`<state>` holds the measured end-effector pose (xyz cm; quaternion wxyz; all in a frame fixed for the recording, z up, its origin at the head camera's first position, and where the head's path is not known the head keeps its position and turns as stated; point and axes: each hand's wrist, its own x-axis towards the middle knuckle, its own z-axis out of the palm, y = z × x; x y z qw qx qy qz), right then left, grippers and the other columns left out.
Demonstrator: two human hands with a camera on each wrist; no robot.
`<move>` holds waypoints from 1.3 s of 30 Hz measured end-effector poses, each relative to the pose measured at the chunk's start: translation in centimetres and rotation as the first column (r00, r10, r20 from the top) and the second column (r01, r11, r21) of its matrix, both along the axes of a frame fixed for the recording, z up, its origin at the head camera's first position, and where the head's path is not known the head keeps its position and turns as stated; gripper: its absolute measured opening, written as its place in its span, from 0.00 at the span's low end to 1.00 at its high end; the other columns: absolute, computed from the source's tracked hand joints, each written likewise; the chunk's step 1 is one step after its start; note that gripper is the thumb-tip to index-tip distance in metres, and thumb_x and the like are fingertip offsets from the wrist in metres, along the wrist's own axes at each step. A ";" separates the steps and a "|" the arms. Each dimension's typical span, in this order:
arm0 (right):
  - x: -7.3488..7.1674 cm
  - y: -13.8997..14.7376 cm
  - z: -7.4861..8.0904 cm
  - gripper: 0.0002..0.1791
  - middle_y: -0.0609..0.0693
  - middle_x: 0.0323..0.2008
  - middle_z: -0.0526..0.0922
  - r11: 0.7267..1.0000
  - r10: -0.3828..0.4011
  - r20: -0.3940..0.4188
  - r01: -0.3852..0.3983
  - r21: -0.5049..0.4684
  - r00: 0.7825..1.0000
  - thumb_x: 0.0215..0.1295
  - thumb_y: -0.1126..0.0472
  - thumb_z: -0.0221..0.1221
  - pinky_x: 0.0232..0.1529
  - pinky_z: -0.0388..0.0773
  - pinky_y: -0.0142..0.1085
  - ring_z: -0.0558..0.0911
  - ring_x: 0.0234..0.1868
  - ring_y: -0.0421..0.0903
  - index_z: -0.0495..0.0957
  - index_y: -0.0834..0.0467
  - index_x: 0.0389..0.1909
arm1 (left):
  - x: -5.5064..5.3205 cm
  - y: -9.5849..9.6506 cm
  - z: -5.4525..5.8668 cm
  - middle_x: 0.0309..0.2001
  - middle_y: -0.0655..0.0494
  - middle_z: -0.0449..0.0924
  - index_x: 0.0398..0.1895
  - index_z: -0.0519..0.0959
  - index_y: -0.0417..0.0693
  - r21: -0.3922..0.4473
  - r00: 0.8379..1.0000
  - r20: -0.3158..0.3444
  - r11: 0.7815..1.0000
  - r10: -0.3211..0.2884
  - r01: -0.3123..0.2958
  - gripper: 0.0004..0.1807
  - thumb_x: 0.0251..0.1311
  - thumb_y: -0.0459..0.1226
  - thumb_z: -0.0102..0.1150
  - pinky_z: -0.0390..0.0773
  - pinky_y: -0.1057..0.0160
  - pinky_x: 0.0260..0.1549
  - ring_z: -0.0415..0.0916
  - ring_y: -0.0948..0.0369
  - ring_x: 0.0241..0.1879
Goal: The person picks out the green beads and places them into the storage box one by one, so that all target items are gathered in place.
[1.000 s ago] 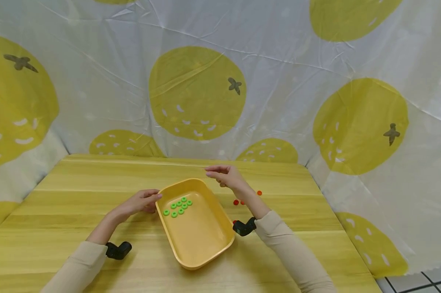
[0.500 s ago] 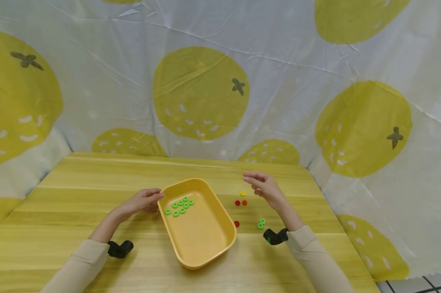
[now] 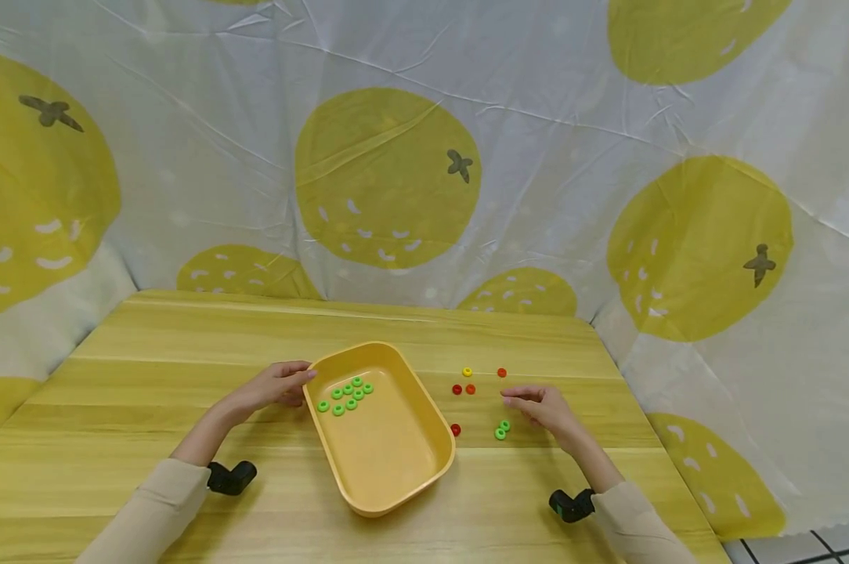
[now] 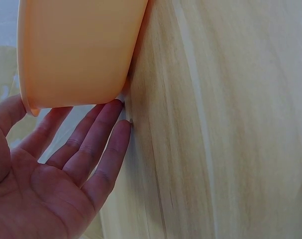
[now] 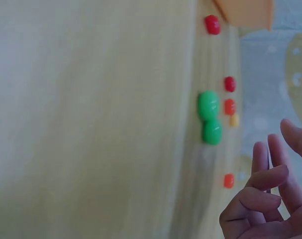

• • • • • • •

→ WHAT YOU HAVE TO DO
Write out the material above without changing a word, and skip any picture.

→ PROBLEM SOLUTION
`<state>` holds the measured end-effector pose (xyz cm; quaternion wxyz; all in a frame fixed for the recording, z up, its origin at the head camera's first position, and where the head's path is not known the head keeps its position and turns as stated; point and axes: each hand's wrist, its own x-axis towards the middle knuckle, its own z-axis out of the palm, y = z × x; x y z qw qx qy qz), right then left, grippers and the other columns left out.
Demonstrator: two human hands with a camera on each wrist; no robot.
`<move>` holds waypoints from 1.3 s of 30 Hz measured end-effector poses, each relative to the pose measured at the chunk's start: translation in centimetres and rotation as the first column (r00, r10, r20 from the top) and the second column (r01, r11, r21) of its matrix, both along the axes of a frame fixed for the recording, z up, its origin at the head camera's first position, and where the head's path is not known the head keeps its position and turns as stated; gripper: its absolute measured opening, written as its place in its span, from 0.00 at the span's low end to 1.00 at its high end; the other columns: absolute, computed from the source's tracked hand joints, each written likewise; the chunk's step 1 is one step after its start; note that gripper is the thumb-tip to index-tip distance in metres, and thumb_x and the like are fingertip offsets from the wrist in metres, along the wrist's own axes at each step. A ";" separates the steps and a "|" the arms. Each dimension's typical span, in this order:
arm0 (right):
  - x: -7.3488..7.1674 cm
  - y: -13.8997..14.7376 cm
  - z: -7.4861..8.0904 cm
  - gripper: 0.0002..0.1791
  - middle_y: -0.0609..0.0693
  - middle_x: 0.0323..0.2008
  - middle_z: -0.0526..0.0922
  - r11: 0.7267..1.0000
  - r10: -0.3828..0.4011
  - r20: -0.3940..0.4188
  - r01: -0.3852..0.3983
  - r21: -0.5049..0.4684
  - r00: 0.7825..1.0000
  - thumb_x: 0.0215..0.1295
  - thumb_y: -0.1126..0.0472
  - thumb_z: -0.0221..0.1221
  - pinky_x: 0.0232..0.1529
  - pinky_z: -0.0388..0.0773
  - pinky_y: -0.0142..0.1085
  - ring_z: -0.0558..0.0911
  - ring_x: 0.0234..0.1868
  - ring_y: -0.0421..0.0903
  - index_z: -0.0495..0.0957
  - index_y: -0.0834..0.0467
  - index_x: 0.0389..0.1909
arm1 (left):
  - x: -5.5064..5.3205 cm
  - y: -9.5849..9.6506 cm
  - z: -5.4525..5.8668 cm
  - middle_x: 0.0309..0.2001
  - middle_y: -0.0655..0.0494
  - middle_z: -0.0449..0.0924
  - index_x: 0.0398..0.1895
  - index_z: -0.0519..0.0959
  - index_y: -0.0417..0.0693
  - r21: -0.3922..0.4473
  - r00: 0.8379..1.0000
  - r20: -0.3158..0.3444
  - r11: 0.7815..1.0000
  - r10: -0.3211..0.2884
  - r01: -0.3123..0.2958
  - gripper: 0.0004..0.1807
  - thumb_x: 0.0251..0.1311
  - thumb_y: -0.0459..0.1226
  - thumb_z: -0.0102..0.1150
  - pinky_z: -0.0390..0.0773
  - pinky_y: -0.1057..0.0160
  - pinky_x: 0.0260..0.1549
  - ring_z: -0.0415..0.0916
  - ring_y: -0.0948..0.0369
  - ring_x: 0.0241..0.1879
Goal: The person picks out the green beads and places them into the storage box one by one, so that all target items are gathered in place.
[1.000 s ago] 
[0.500 s ago] 
[now] 
[now] 
[now] 

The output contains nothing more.